▶ What the task asks:
Retype all of the listing exactly, passing over any picture you find.

▶ Given material:
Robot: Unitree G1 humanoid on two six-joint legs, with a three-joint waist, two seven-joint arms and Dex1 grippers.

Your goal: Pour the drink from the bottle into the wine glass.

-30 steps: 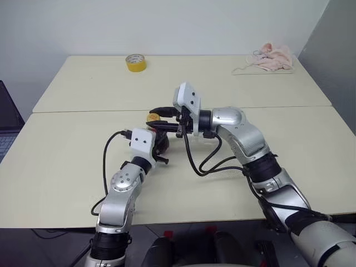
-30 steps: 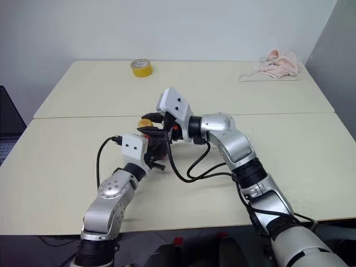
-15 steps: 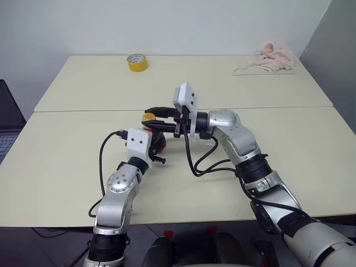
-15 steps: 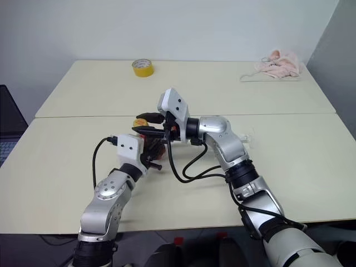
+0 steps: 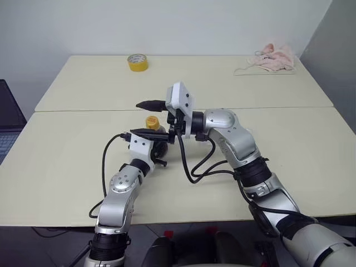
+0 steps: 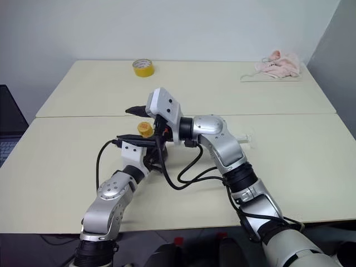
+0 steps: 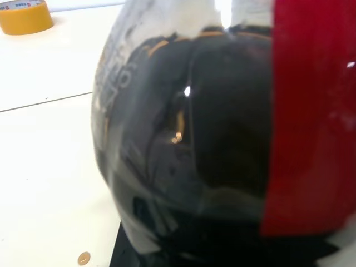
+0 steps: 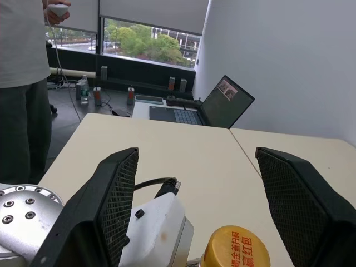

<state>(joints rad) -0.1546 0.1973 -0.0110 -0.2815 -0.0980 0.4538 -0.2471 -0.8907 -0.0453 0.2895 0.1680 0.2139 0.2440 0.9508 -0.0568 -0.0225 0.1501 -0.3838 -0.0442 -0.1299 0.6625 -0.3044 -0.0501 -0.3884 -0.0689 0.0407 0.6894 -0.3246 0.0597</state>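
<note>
1. Two cream tabletops (image 5: 67, 167) sit pushed together edge to edge, and the action is on the near one, close to the seam.
2. Left gripper (image 5: 151, 146) is clamped tight on the bottle (image 7: 189, 139), which stands upright near the far edge of the near tabletop, roughly mid-width. From the left wrist view you get the round clear body full of dark drink (image 7: 222, 122), and a red label (image 7: 306, 111) running down one side.
3. Yellow cap (image 8: 236, 249) is on the bottle's neck, with red print on top.
4. Right gripper (image 8: 214, 211) comes in sideways, level, pointing toward the robot's left, jaws spread wide. One black finger (image 5: 150, 104) sits past the cap on the far side, the other (image 5: 146, 133) on the near side, neither touching it.
5. Yellow tape roll (image 5: 136, 62) sits by the far edge of the far tabletop, left of middle.
6. Pink cloth (image 5: 272, 57) is bunched at the far right corner of that same tabletop.
7. Laptop (image 8: 214, 108), open, on another table in the right wrist view, plus a person (image 8: 22, 83) standing in the room behind.
</note>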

▶ Answer box:
Robot: Unitree G1 humanoid on two six-joint legs, with a three-joint waist, two seven-joint arms and Dex1 grippers.

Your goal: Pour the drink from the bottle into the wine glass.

-30 steps: 
-30 steps: 
-15 steps: 
-15 steps: 
+0 steps: 
+0 steps: 
+0 steps: 
+0 steps: 

<state>(joints rad) -0.1546 0.1973 -0.0110 -0.2815 -0.0980 0.4538 -0.2471 -0.8907 -0.0453 0.2895 0.1680 0.2139 0.2440 0.9508 -0.0568 -0.0225 0.1501 -0.3838 -0.0442 -0.1299 0.6625 -0.3044 -0.0501 -0.3884 -0.0689 0.0407 0.6894 -0.3246 0.0597</state>
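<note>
1. Two cream tabletops (image 5: 67, 167) sit pushed together edge to edge, and the action is on the near one, close to the seam.
2. Left gripper (image 5: 151, 146) is clamped tight on the bottle (image 7: 189, 139), which stands upright near the far edge of the near tabletop, roughly mid-width. From the left wrist view you get the round clear body full of dark drink (image 7: 222, 122), and a red label (image 7: 306, 111) running down one side.
3. Yellow cap (image 8: 236, 249) is on the bottle's neck, with red print on top.
4. Right gripper (image 8: 214, 211) comes in sideways, level, pointing toward the robot's left, jaws spread wide. One black finger (image 5: 150, 104) sits past the cap on the far side, the other (image 5: 146, 133) on the near side, neither touching it.
5. Yellow tape roll (image 5: 136, 62) sits by the far edge of the far tabletop, left of middle.
6. Pink cloth (image 5: 272, 57) is bunched at the far right corner of that same tabletop.
7. Laptop (image 8: 214, 108), open, on another table in the right wrist view, plus a person (image 8: 22, 83) standing in the room behind.
</note>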

With this, the output is complete.